ClJ. Mahaney's website had these good quotes by Kevin DeYoung.
• Our generation in particular is prone to radicalism without follow-through. We want to change the world and we have never changed a diaper.
• Can we be the young generation that loves and respects and looks up to the older generation?


  1. Hmmmm....
    Deuteronomy 15:11 There will always be poor people in the land. Therefore I command you to be openhanded toward your brothers and toward the poor and needy in your land.

  2. Thanks for commenting, "Anonymous". This O.T. Scripture verse from Deuteronomy agrees with Jesus' N.T. statements:

    "For you always have the poor with you, but you will not always have Me." Matthew 26:11 (ESV)

    and again:

    "For you always have the poor with you, and whenever you want, you can do good for them. But you will not always have Me." Mark 14:7 (ESV

    My comments about Chan and the poor may be misunderstood.
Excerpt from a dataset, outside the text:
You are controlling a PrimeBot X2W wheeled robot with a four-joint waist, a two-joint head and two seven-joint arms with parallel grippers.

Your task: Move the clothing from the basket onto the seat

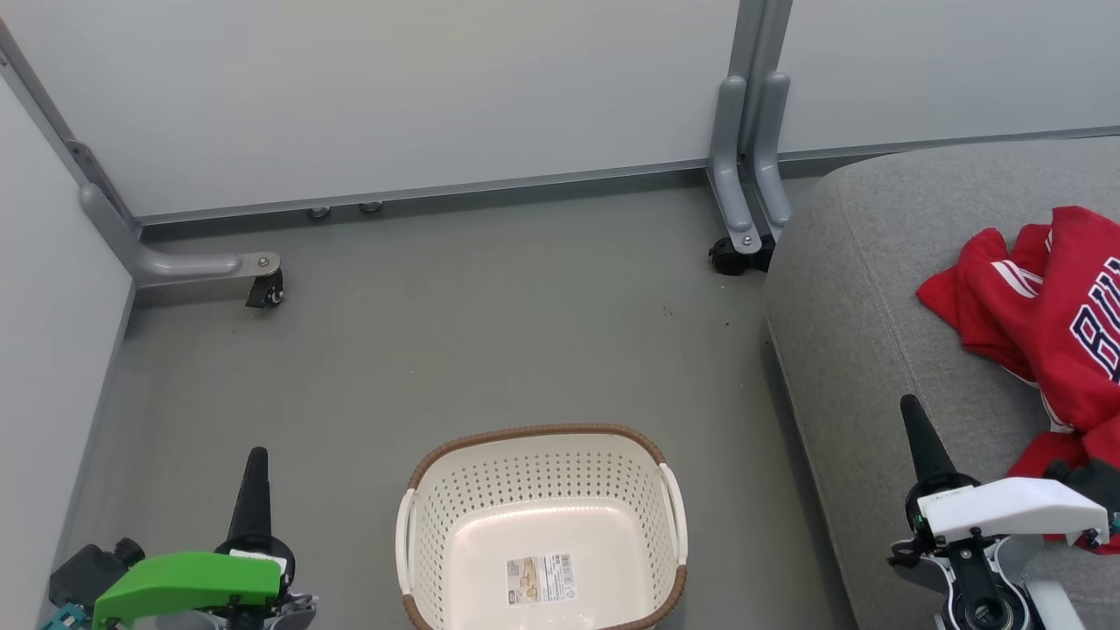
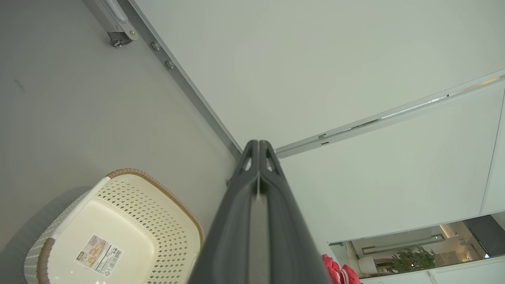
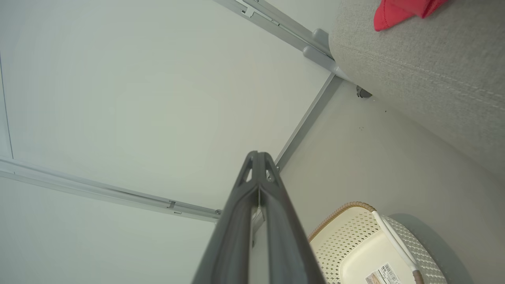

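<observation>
Closest in, the left gripper [image 1: 255, 472] points up at the lower left, its two dark fingers pressed together with nothing between them. The right gripper [image 1: 915, 424] is pressed together the same way at the lower right, over the big grey seat [image 1: 862, 289]. Between them the basket [image 1: 534, 431] sits on the grey floor [image 1: 420, 332], a paper label [image 1: 541, 579] on its bare bottom. Farther right, the red clothing [image 1: 1046, 306] lies in a heap on the seat. Pale wall panels [image 1: 394, 87] stand at the back.

Cream basket [image 1: 542, 477] on floor [image 1: 437, 332], red clothing [image 1: 1050, 306] on grey seat [image 1: 866, 297], left pincer [image 1: 256, 457], right pincer [image 1: 910, 404], both closed
</observation>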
I'm all about helping the poor, widows, orphans, and any other "good works" we can do as Christians, and I commend Chan for his zeal in doing so.
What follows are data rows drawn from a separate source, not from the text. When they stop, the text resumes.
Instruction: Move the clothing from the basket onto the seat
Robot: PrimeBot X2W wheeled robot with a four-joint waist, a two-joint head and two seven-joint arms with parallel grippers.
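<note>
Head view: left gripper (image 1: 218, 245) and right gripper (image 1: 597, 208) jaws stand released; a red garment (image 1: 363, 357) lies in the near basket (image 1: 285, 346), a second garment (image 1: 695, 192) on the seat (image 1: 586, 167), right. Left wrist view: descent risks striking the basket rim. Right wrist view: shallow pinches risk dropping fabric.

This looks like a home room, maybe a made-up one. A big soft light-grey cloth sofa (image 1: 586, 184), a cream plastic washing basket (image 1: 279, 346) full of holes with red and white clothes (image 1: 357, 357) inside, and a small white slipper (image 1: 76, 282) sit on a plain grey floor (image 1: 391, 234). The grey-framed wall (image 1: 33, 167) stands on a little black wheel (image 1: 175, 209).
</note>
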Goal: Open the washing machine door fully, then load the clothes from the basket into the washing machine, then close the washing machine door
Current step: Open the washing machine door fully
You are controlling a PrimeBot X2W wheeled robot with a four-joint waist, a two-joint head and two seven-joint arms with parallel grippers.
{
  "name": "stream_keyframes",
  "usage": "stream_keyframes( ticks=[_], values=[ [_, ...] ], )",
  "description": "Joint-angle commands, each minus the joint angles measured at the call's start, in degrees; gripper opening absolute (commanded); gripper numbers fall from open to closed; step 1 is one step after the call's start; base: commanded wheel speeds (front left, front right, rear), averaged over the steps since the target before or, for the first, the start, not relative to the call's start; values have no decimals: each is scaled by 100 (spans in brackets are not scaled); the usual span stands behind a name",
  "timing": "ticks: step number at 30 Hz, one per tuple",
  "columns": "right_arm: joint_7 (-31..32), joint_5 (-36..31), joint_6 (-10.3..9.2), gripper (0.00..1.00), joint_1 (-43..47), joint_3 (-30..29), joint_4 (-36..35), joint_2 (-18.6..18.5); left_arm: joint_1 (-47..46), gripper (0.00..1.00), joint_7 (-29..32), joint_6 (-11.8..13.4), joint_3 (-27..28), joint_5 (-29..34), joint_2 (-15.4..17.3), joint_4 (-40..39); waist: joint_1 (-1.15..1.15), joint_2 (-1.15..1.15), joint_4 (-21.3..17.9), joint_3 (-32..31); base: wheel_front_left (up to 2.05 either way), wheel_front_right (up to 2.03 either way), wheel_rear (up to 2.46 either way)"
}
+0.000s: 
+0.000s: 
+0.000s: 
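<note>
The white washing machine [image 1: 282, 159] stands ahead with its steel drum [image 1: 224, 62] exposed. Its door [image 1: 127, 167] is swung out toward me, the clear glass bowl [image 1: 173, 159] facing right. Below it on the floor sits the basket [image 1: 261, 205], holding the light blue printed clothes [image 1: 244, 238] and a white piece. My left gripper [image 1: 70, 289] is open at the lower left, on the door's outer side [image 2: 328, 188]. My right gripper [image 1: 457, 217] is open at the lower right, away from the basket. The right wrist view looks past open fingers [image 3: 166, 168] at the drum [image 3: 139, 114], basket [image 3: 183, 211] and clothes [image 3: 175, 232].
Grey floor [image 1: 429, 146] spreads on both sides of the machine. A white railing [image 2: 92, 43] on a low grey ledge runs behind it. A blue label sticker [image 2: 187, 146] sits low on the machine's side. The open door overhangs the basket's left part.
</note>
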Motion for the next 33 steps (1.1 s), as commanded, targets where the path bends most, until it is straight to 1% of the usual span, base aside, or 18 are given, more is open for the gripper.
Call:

    My original point was not that we shouldn't do these things, but that we will never completely "wipe out" or "eradicate" these things on this fallen earth in which all of creation groans for its redemption, during this age according to Scripture. That will only be brought to an end fully and completely in the "new Heavens and new earth" spoken of throughout Scripture.

    Just to clarify again, I think all these guys I spoke about in the post are great men of God, and I highly respect and appreciate their ministries. I've watched, read, and listened to more of Chan's sermons, teaching, and books since I wrote this, and feel he's growing and maturing. I'm especially encouraged by his book discussing the reality of eternal Hell as taught in Scripture, in response to Rob Bell's denial of it.

  3. AnonymousJuly 03, 2014

    " I think all these guys I spoke about in the post are great men of God, and I highly respect and appreciate their ministries".

    How about just leaving them to their ministries of preaching the word and Jesus? I don't feel it healthy to be having these discussions about our brothers...

  4. I think that Chan is exactly right. If we the church did do our job and fully obeyed Christ, we truly could wipe out poverty. But, and according to Jesus himself, the poor will always be with us because we will never fully obey him collectively. He knows that, but that doesn't mean we don't do our best. I think your perspective AND Chan's perspective are absolutely correct.

  5. I agree with you Don. I was a member at Platt's church for over a number of years before leaving in the wake of the Radical Experiment. There wasn't peer pressure from other members to be "Radical," as I recall, but the prevailing theme of Platt's preaching was that Radical Christianity isn't a personal calling, but an imperative for every believer. In fact, if you're not giving away all your excess wealth (assuming you have any), you must not really be saved. That was Platt's message. And that's why we eventually left his church.

    So I have to disagree with anyone who says it's not healthy to discuss these matters about pastors or anyone with a high profile who claims to speak the truth of the Gospel. The church MUST have these discussions, to prevent heresy from taking root. While Platt, Chan, and Chandler have become famous for the message they preach, a sizable number of Christians have attempted to live out that message, and found themselves further from Christ than ever before. It may help some believers, and harm others. It's not a one-size-fits-all. We all come to the table with different backgrounds, learning styles and weaknesses. Selling all your stuff isn't going to do it for every single person, just like Jesus didn't tell every single person to sell all they have.

    I wish there was more balance allowed in these discussions, instead of a blind defense of pastors who happen to find publishers for their viewpoints.